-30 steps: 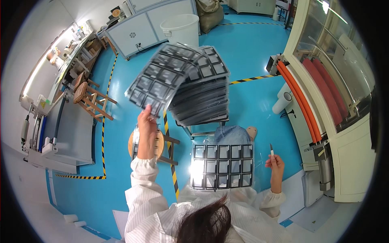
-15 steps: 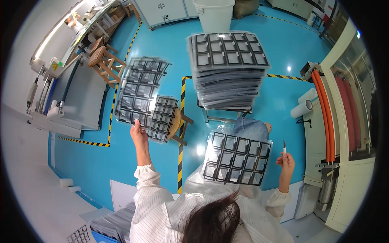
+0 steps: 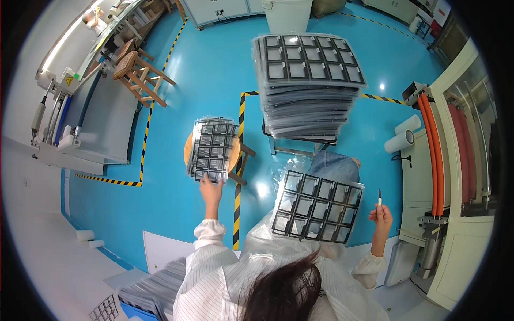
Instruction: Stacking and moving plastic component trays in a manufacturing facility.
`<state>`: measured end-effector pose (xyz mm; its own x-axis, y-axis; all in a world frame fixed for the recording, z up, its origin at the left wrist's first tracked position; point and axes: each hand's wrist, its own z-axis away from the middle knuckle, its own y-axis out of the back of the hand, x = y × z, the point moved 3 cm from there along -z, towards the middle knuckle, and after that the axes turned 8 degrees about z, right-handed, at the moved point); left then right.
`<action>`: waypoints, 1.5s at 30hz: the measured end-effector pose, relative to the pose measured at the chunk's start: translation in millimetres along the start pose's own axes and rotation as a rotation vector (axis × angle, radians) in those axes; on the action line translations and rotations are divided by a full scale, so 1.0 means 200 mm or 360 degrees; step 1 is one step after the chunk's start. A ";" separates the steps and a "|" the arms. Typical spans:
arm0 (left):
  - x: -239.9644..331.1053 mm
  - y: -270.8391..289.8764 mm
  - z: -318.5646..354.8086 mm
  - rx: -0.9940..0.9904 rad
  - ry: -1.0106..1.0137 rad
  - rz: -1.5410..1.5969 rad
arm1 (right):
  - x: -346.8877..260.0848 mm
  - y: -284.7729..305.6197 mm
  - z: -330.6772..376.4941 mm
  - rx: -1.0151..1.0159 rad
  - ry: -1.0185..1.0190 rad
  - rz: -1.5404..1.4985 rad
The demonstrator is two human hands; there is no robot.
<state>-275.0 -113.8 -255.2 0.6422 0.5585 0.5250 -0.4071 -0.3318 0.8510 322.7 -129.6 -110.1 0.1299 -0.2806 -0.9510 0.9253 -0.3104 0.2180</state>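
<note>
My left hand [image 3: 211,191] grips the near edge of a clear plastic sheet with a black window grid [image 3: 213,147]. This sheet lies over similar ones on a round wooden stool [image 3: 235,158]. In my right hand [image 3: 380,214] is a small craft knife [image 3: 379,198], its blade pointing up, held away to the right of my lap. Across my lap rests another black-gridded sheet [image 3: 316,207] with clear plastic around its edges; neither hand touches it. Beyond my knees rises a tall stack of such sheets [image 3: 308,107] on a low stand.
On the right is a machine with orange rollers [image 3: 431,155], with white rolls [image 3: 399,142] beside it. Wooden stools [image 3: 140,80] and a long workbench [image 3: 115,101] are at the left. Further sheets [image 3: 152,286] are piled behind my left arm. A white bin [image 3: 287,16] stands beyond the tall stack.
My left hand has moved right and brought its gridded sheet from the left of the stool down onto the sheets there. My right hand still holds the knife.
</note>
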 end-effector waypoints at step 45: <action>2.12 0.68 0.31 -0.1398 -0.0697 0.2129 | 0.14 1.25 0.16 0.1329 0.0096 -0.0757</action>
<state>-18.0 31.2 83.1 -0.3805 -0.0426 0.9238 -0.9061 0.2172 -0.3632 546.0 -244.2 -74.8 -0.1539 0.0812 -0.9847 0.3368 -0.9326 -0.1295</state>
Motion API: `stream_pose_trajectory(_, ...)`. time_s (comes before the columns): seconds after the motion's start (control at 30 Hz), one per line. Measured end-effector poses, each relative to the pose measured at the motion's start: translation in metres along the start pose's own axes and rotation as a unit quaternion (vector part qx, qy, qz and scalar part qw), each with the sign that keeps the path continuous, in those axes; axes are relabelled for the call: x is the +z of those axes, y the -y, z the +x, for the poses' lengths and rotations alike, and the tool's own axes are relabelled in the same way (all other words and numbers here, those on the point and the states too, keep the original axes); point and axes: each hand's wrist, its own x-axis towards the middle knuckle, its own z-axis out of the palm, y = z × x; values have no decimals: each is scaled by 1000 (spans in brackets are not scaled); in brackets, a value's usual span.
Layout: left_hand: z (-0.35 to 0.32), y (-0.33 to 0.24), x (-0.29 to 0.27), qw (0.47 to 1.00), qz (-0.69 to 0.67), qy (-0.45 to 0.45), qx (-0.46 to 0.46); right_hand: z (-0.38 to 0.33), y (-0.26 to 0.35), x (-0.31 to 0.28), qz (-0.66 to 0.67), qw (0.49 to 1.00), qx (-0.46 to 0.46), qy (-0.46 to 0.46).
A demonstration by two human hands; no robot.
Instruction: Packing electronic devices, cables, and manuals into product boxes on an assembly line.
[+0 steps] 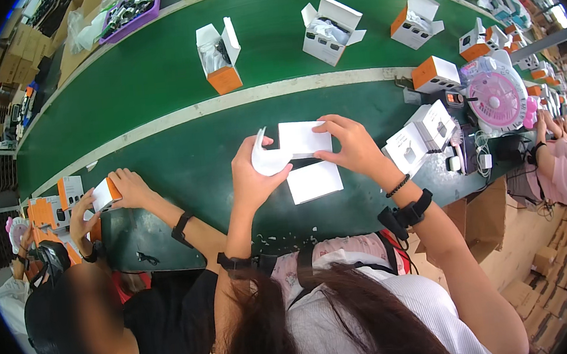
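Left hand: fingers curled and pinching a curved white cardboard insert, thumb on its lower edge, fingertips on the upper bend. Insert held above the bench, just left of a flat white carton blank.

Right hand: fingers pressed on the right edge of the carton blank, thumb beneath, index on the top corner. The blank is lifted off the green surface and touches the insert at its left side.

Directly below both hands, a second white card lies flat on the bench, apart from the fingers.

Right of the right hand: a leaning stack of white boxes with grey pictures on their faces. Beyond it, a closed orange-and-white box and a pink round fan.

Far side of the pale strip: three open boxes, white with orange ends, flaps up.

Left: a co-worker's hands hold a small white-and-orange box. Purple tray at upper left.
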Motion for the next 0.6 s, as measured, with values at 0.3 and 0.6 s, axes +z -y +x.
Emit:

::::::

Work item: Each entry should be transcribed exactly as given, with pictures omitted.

Result of the exercise:
-30 steps: 
-15 steps: 
+0 steps: 
Instruction: Stacking and moving plastic component trays in a manufacturing facility.
`<state>`: measured end-effector pose (xyz mm; its own x-axis, y-axis; all in a world frame fixed for the recording, z up, its origin at the left wrist's first tracked position; point and axes: each hand's wrist, its own z-axis away from the middle knuckle, its own y-axis out of the back of the hand, x = y × z, the point moved 3 cm from there along -z, towards the middle knuckle, and after that the axes turned 8 degrees about z, right-handed, at the moved point); left then right.
`<action>`: waypoints, 1.5s at 30hz: the measured end-effector pose, relative to the pose measured at the chunk's start: translation in millimetres along the start pose's own axes and rotation as a rotation vector (axis × angle, radians) in those axes; on the action line translations and rotations are divided by a full scale, so 1.0 means 200 mm or 360 degrees; step 1 is one step after the chunk's start. A ";" separates the steps and a "|" the arms. Typical spans:
arm0 (left):
  - x: -239.9644..331.1053 mm
  - y: -270.8391..289.8764 mm
  - z: -318.5646..354.8086 mm
  - rx: -0.9940..0.9904 rad
  - ry: -1.0106..1.0137 rad
  - rz: -1.5410..1.5969 rad
arm1 (right):
  - x: -346.8877..260.0848 mm
  - y: -284.7729..305.6197 mm
  - z: -330.6772..376.4941 mm
  - rx: -1.0151..1.0159 rad
  - ry: -1.0185..1.0190 rad
  - rz: -1.5404..1.4985 rad
The demonstrator is two human hands; there is no robot.
<state>-275.0 -113.8 -255.2 0.6422 0.5585 0.5250 -0.4071 -0.3318 0.8510 322.7 -129.6 -110.1 0.1299 -0.2806 -0.9510 0.9253 -0.3104 0.2180</state>
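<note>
My left hand [image 3: 211,191] grips the near edge of a clear plastic sheet with a black window grid [image 3: 213,147]. This sheet lies over similar ones on a round wooden stool [image 3: 235,158]. In my right hand [image 3: 380,214] is a small craft knife [image 3: 379,198], its blade pointing up, held away to the right of my lap. Across my lap rests another black-gridded sheet [image 3: 316,207] with clear plastic around its edges; neither hand touches it. Beyond my knees rises a tall stack of such sheets [image 3: 308,107] on a low stand.
On the right is a machine with orange rollers [image 3: 431,155], with white rolls [image 3: 399,142] beside it. Wooden stools [image 3: 140,80] and a long workbench [image 3: 115,101] are at the left. Further sheets [image 3: 152,286] are piled behind my left arm. A white bin [image 3: 287,16] stands beyond the tall stack.
My left hand has moved right and brought its gridded sheet from the left of the stool down onto the sheets there. My right hand still holds the knife.
</note>
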 end-effector waypoints at step 45: <action>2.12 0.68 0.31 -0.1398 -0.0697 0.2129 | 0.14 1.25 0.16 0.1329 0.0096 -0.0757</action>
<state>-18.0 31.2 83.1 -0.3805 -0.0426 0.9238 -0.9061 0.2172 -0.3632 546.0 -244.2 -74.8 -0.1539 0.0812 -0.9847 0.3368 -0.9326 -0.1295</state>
Motion API: `stream_pose_trajectory(_, ...)`. time_s (comes before the columns): seconds after the motion's start (control at 30 Hz), one per line. Measured end-effector poses, each relative to the pose measured at the motion's start: translation in metres along the start pose's own axes and rotation as a unit quaternion (vector part qx, qy, qz and scalar part qw), each with the sign that keeps the path continuous, in those axes; axes are relabelled for the call: x is the +z of those axes, y the -y, z the +x, for the poses' lengths and rotations alike, and the tool's own axes are relabelled in the same way (all other words and numbers here, those on the point and the states too, keep the original axes); point and axes: each hand's wrist, its own x-axis towards the middle knuckle, its own z-axis out of the palm, y = z × x; values have no decimals: each is scaled by 1000 (spans in brackets are not scaled); in brackets, a value's usual span.
Layout: left_hand: z (-0.35 to 0.32), y (-0.33 to 0.24), x (-0.29 to 0.27), qw (0.47 to 1.00), qz (-0.69 to 0.67), qy (-0.45 to 0.45), qx (-0.46 to 0.46); right_hand: z (-0.38 to 0.33), y (-0.26 to 0.35), x (-0.31 to 0.28), qz (-0.66 to 0.67), qw (0.49 to 1.00), qx (-0.46 to 0.46), qy (-0.46 to 0.46).
A demonstration by two human hands; no robot.
Instruction: Packing electronic devices, cables, and manuals into product boxes on an assembly line.
[+0 steps] 
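Left hand: fingers curled and pinching a curved white cardboard insert, thumb on its lower edge, fingertips on the upper bend. Insert held above the bench, just left of a flat white carton blank.

Right hand: fingers pressed on the right edge of the carton blank, thumb beneath, index on the top corner. The blank is lifted off the green surface and touches the insert at its left side.

Directly below both hands, a second white card lies flat on the bench, apart from the fingers.

Right of the right hand: a leaning stack of white boxes with grey pictures on their faces. Beyond it, a closed orange-and-white box and a pink round fan.

Far side of the pale strip: three open boxes, white with orange ends, flaps up.

Left: a co-worker's hands hold a small white-and-orange box. Purple tray at upper left.
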Motion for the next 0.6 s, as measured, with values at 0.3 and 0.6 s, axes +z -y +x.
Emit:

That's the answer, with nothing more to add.